## [AIM OF THE EXERCISE]
Write out the full listing again. Make no alterations.
────────────────
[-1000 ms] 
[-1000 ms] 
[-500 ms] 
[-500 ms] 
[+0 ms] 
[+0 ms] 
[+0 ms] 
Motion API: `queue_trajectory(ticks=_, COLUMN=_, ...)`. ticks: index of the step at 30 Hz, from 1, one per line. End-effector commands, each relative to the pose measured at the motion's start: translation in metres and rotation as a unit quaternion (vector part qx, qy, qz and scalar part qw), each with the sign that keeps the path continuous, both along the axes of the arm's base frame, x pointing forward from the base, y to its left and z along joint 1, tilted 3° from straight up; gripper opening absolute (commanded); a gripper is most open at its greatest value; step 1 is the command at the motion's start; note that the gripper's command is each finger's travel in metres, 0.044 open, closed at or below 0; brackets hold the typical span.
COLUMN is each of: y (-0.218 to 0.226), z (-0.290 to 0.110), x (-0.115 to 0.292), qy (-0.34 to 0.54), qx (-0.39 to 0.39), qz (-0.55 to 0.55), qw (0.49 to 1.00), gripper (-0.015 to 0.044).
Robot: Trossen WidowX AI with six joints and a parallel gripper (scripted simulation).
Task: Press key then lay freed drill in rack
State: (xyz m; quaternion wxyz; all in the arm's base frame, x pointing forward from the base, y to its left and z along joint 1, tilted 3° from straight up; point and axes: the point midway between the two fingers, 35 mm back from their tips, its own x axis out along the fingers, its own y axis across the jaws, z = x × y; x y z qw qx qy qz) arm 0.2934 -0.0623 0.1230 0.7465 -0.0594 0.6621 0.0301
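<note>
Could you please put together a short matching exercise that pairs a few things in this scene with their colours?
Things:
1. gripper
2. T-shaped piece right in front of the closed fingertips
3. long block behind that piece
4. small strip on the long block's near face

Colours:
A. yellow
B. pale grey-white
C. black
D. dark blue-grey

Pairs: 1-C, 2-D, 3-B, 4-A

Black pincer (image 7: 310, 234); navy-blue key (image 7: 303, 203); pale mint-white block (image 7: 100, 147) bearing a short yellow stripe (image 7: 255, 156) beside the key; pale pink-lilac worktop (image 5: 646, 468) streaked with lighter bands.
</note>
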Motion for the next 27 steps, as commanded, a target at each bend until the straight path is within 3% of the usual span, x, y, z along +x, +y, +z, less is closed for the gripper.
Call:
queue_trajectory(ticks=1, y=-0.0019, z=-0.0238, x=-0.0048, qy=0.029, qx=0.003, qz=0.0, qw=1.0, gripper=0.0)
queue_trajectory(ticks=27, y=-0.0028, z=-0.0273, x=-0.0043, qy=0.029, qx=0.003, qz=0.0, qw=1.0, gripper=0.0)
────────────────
## [EXERCISE ANSWER]
[-1000 ms] 
[-1000 ms] 
[-500 ms] 
[-500 ms] 
[+0 ms] 
[+0 ms] 
[+0 ms] 
Motion API: `queue_trajectory(ticks=_, COLUMN=_, ...)`. ticks: index of the step at 30 Hz, from 1, one per line. End-effector commands, each relative to the pose measured at the motion's start: translation in metres and rotation as a unit quaternion (vector part qx, qy, qz and scalar part qw), each with the sign that keeps the path continuous, both along the axes of the arm's base frame, x pointing forward from the base, y to its left and z along joint 1, tilted 3° from straight up; gripper opening absolute (commanded); a gripper is most open at its greatest value; step 1 is the command at the motion's start; note that the gripper's command is each finger's travel in metres, 0.044 open, closed at or below 0; brackets hold the typical span.
COLUMN is each of: y (-0.218 to 0.226), z (-0.290 to 0.110), x (-0.115 to 0.292), qy (-0.34 to 0.54), qx (-0.39 to 0.39), qz (-0.55 to 0.55), qw (0.49 to 1.00), gripper (-0.015 to 0.044).
Robot: Trossen WidowX AI with six joints and a parallel gripper (scripted simulation).
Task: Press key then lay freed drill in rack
State: (xyz m; quaternion wxyz; all in the arm's base frame, x pointing forward from the base, y to its left and z along joint 1, tilted 3° from straight up; point and axes: the point midway between the two fingers, 35 mm back from their tips, its own x axis out along the fingers, its own y axis across the jaws, z = x × y; x y z qw qx qy qz) arm 0.2934 -0.0623 0.1230 0.7465 -0.0594 0.6621 0.0301
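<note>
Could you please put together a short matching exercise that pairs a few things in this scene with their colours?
Things:
1. gripper
2. T-shaped piece right in front of the closed fingertips
3. long block behind that piece
4. small strip on the long block's near face

Colours:
A. yellow
B. pale grey-white
C. black
D. dark blue-grey

Pairs: 1-C, 2-D, 3-B, 4-A

Black pincer (image 7: 310, 234); navy-blue key (image 7: 303, 203); pale mint-white block (image 7: 100, 147) bearing a short yellow stripe (image 7: 255, 156) beside the key; pale pink-lilac worktop (image 5: 646, 468) streaked with lighter bands.
</note>
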Motion for the next 27 steps, as commanded, a target at each bend until the straight path is within 3% of the usual span, x, y, z along +x, +y, +z, less is closed for the gripper.
Call:
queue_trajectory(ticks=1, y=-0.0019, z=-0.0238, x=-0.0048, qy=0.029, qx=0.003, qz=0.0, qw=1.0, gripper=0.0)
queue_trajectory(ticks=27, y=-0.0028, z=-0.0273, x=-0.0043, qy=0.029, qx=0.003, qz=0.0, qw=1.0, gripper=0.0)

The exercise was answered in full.